§ What to do
Within the data that follows, tally every line containing "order". Provide only the tally.

§ Records from a collection
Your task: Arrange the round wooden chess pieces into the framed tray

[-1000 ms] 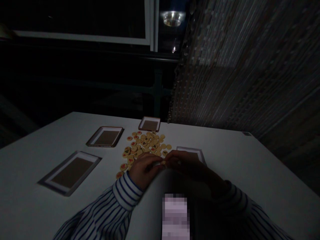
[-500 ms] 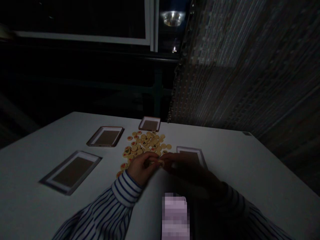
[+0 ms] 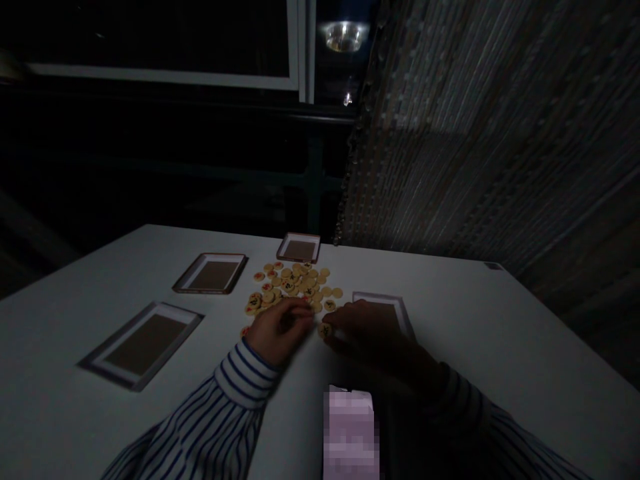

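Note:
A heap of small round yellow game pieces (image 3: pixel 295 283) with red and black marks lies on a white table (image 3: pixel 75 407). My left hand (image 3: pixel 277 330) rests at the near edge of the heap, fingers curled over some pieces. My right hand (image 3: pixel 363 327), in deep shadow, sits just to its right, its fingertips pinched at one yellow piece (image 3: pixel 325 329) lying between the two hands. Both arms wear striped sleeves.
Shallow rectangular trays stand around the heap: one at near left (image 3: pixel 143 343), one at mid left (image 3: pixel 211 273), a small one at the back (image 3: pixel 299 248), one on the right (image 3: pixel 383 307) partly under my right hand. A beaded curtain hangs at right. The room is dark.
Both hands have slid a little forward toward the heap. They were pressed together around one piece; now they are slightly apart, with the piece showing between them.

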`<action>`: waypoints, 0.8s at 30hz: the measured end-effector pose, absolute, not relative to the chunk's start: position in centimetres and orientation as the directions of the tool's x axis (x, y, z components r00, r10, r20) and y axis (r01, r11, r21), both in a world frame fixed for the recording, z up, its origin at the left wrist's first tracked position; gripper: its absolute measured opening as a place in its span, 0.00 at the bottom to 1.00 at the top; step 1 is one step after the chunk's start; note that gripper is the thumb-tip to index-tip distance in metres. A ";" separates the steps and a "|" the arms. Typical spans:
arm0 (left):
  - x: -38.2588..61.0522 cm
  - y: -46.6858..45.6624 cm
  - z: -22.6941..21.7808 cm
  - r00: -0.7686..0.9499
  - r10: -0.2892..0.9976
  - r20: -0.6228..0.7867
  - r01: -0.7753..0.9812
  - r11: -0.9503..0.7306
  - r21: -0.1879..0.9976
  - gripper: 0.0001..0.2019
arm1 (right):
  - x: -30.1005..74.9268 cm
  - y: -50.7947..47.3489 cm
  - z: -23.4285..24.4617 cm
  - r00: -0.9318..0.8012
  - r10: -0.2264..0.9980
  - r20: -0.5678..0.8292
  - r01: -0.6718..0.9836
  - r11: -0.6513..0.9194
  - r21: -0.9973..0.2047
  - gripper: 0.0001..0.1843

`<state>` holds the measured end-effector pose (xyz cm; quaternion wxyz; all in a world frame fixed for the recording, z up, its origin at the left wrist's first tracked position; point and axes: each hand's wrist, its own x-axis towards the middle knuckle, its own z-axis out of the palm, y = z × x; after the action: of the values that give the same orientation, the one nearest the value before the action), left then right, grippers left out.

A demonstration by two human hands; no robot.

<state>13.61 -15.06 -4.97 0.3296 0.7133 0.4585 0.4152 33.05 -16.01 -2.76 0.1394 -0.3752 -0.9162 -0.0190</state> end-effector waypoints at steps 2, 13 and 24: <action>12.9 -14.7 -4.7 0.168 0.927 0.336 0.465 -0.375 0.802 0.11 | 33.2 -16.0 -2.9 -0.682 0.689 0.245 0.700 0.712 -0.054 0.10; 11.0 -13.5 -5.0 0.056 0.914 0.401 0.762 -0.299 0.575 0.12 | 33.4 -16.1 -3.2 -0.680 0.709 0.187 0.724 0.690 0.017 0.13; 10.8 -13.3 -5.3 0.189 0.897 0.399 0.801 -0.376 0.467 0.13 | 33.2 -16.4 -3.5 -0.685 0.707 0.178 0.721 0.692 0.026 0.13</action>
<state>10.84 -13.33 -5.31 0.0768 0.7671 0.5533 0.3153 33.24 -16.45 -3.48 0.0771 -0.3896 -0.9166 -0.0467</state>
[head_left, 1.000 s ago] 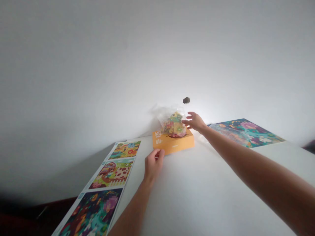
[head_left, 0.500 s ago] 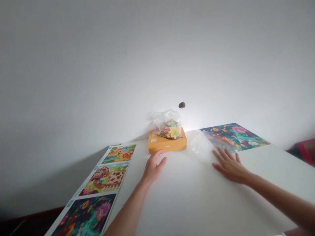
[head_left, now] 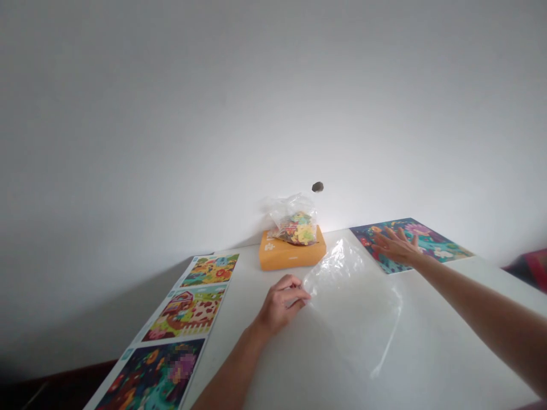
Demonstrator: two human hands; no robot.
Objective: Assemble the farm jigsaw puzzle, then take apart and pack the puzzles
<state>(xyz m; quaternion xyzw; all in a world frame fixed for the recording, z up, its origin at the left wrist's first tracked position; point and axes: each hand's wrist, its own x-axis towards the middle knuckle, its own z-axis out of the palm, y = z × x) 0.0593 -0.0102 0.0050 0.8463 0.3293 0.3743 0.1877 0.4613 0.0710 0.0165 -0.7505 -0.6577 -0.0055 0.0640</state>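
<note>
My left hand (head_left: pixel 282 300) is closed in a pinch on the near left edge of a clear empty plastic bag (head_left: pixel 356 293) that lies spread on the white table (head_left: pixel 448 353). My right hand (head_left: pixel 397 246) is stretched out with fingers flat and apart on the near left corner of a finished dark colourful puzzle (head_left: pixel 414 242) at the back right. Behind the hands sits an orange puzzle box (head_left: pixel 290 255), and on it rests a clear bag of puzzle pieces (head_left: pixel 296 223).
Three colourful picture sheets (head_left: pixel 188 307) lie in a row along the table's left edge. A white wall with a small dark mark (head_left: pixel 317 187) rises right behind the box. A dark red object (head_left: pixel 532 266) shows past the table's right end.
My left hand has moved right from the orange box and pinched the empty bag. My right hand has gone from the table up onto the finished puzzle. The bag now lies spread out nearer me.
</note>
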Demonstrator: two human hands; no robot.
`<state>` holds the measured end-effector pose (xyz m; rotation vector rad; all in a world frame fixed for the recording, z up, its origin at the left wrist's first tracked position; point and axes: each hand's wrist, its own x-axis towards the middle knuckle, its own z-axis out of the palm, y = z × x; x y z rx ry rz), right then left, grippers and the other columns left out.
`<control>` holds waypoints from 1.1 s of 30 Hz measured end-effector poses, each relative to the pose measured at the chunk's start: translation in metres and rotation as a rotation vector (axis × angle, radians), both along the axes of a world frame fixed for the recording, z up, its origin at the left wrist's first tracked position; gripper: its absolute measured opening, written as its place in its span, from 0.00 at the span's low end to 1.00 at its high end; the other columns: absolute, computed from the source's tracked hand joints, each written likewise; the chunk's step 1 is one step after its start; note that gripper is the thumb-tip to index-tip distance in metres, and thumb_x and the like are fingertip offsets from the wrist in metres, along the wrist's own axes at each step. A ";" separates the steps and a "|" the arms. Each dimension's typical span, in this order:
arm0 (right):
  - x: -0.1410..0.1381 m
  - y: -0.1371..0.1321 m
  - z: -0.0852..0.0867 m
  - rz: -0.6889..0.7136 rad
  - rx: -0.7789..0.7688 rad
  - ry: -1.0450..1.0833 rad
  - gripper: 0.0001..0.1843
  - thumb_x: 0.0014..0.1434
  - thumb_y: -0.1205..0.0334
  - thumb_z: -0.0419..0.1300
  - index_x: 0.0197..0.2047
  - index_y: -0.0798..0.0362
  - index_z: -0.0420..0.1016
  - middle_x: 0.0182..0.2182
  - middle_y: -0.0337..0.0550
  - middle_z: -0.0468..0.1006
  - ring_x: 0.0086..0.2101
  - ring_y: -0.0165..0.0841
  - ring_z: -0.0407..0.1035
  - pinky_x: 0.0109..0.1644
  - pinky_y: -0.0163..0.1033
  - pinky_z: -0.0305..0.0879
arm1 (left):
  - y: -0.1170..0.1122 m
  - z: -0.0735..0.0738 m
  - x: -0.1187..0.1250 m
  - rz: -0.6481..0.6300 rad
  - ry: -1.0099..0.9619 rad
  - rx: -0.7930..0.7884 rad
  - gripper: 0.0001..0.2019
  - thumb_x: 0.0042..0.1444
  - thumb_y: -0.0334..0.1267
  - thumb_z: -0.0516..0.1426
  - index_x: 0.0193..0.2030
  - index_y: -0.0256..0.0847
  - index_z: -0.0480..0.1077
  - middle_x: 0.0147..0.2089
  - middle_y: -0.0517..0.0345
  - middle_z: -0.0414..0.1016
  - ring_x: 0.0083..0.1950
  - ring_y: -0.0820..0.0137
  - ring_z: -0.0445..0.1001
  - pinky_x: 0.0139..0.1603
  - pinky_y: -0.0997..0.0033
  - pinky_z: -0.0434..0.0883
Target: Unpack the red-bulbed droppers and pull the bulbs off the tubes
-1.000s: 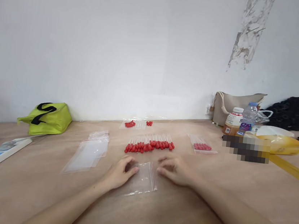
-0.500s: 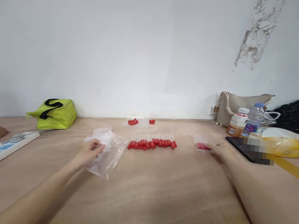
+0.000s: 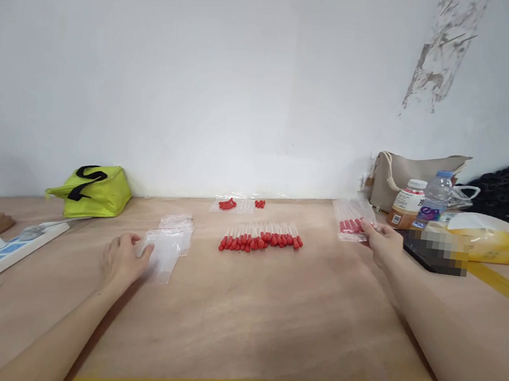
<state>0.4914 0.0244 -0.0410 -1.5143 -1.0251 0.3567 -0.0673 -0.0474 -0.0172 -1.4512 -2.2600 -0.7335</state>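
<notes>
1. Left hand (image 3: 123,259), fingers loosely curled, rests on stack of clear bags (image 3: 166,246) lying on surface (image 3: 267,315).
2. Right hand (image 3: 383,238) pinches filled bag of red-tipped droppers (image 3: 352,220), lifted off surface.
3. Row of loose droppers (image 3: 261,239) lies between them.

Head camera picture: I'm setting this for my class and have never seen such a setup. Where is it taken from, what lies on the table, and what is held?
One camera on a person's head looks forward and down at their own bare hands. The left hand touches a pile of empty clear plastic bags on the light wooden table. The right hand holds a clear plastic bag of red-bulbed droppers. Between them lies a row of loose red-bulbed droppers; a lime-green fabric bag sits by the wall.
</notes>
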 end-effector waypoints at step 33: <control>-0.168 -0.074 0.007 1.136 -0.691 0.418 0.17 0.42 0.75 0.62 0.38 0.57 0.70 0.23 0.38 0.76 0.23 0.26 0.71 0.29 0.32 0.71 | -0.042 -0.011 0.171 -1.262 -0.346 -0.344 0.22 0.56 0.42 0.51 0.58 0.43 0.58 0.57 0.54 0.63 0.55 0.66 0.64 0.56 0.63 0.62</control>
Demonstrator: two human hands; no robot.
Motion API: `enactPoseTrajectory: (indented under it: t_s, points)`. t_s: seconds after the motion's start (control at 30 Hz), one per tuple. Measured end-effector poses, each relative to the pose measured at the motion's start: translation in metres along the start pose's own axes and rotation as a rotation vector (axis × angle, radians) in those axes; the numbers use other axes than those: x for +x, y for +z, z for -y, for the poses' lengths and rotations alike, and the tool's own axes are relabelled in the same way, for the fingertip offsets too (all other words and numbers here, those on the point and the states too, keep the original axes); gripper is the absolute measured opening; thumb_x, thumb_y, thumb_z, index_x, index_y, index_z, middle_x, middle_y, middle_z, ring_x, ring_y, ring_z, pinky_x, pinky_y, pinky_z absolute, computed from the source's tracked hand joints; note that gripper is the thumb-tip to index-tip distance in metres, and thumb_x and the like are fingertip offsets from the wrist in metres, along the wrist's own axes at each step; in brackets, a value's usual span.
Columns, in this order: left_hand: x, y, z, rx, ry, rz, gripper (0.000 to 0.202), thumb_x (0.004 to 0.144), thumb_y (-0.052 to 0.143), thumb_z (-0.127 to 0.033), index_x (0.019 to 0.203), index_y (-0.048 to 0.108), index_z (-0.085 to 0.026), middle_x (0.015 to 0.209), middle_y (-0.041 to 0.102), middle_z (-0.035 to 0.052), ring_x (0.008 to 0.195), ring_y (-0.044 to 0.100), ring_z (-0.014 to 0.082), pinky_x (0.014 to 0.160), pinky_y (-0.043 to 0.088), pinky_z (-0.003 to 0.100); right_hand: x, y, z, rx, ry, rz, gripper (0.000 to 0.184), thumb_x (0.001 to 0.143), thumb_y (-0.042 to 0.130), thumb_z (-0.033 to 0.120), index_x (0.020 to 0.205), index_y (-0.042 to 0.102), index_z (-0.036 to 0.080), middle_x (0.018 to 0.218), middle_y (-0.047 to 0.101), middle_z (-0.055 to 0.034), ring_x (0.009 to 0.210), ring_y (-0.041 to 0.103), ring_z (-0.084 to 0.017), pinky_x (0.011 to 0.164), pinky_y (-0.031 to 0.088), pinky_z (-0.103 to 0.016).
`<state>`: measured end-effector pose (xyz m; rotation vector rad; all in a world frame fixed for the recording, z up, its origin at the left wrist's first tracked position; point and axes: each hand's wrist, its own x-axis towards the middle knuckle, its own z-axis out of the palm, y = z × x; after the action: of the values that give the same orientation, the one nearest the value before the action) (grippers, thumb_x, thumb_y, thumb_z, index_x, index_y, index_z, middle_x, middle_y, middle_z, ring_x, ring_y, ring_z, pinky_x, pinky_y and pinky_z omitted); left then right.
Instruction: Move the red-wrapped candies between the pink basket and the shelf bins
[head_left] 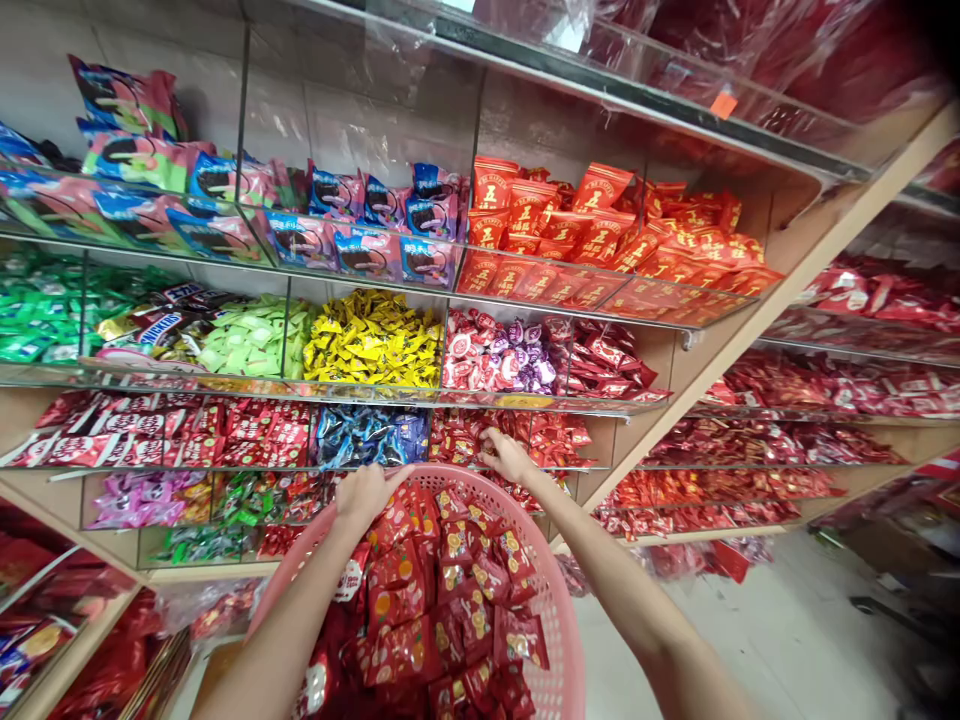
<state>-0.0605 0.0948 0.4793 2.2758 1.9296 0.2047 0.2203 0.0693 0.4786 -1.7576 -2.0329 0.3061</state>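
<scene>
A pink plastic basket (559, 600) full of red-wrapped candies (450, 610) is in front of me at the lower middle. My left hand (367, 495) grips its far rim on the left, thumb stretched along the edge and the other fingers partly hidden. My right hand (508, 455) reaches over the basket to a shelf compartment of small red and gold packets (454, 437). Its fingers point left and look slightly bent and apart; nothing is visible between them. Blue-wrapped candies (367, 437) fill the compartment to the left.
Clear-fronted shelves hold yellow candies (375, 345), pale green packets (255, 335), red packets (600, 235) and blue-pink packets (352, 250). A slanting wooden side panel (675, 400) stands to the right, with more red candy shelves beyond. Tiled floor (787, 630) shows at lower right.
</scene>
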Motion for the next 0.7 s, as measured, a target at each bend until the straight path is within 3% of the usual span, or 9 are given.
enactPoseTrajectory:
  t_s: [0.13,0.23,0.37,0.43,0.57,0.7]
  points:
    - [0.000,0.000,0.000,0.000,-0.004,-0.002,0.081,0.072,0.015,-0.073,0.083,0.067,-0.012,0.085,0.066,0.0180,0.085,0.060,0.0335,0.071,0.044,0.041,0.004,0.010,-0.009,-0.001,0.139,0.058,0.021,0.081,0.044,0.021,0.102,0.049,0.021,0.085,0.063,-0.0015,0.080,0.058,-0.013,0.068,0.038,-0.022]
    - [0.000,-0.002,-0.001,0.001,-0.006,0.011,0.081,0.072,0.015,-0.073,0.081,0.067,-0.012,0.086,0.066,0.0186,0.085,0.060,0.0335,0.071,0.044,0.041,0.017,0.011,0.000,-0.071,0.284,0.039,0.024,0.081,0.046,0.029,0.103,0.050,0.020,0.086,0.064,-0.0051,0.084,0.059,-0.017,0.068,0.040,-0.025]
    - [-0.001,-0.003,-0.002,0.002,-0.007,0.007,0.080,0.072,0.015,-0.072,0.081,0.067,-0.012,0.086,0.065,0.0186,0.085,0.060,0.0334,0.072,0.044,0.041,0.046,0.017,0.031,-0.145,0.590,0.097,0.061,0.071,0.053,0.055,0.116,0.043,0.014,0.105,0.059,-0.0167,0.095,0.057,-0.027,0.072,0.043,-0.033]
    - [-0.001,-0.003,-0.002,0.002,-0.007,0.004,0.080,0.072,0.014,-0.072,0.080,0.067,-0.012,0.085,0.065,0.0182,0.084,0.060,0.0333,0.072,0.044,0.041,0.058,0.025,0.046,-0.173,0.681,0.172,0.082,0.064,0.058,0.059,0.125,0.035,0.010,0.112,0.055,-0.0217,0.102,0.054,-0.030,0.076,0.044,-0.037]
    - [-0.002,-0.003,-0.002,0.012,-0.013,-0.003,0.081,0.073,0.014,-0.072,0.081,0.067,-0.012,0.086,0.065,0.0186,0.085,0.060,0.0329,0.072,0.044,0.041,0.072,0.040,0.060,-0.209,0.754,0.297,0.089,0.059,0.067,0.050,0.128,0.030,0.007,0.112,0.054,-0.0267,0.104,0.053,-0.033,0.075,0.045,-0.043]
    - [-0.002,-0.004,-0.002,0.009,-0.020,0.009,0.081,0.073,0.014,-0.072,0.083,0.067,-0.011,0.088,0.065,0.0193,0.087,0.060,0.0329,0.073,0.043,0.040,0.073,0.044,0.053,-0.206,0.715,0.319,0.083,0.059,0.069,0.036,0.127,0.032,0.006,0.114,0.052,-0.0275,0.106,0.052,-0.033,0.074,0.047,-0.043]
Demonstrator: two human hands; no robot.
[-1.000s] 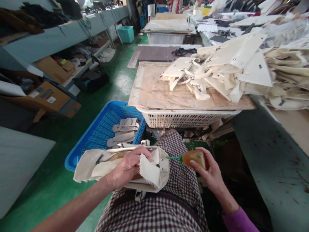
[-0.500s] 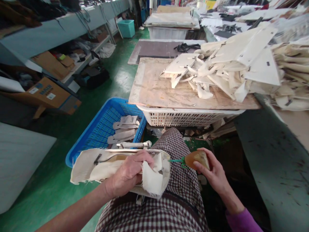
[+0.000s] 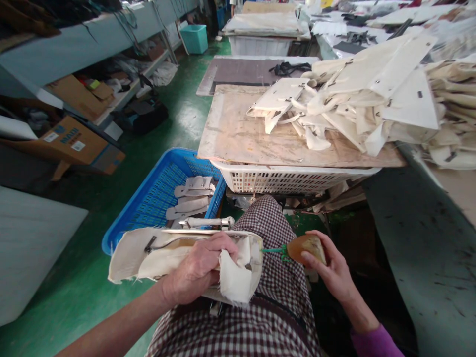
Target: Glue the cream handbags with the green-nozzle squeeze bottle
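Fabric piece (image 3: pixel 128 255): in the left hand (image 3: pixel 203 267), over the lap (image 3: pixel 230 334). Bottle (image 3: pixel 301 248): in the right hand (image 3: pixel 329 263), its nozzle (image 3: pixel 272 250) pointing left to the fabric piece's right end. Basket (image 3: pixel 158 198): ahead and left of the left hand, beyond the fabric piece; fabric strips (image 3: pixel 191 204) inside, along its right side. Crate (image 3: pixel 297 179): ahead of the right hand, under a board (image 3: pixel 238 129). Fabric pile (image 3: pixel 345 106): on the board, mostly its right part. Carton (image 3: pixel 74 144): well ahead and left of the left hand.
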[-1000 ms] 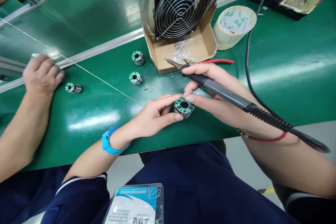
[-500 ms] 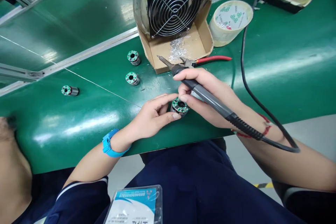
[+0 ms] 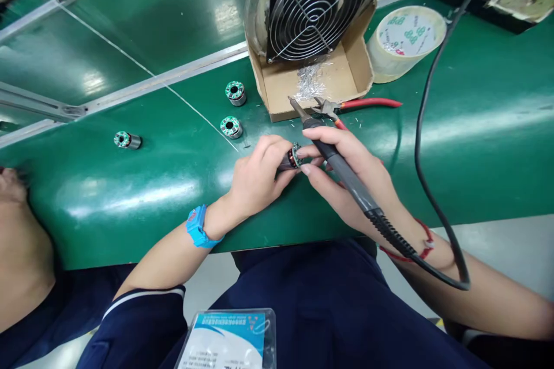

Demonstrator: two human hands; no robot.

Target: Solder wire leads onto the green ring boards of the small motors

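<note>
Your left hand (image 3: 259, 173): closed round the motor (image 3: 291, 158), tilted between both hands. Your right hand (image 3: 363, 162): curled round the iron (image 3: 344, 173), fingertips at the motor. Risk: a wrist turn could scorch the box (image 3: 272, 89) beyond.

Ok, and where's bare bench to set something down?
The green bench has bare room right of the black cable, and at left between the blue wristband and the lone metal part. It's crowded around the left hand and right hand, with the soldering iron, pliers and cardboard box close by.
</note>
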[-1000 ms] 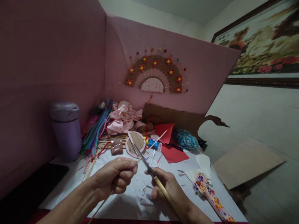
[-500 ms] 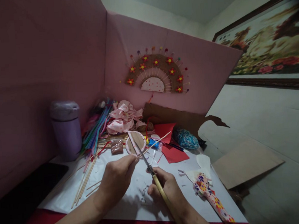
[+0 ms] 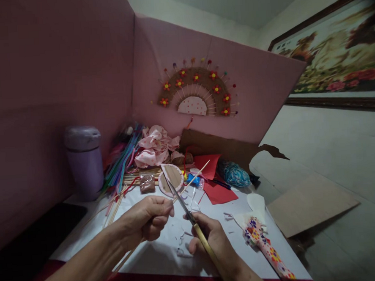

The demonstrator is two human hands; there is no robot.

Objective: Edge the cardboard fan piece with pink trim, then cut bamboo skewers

§ Answer to this problem
2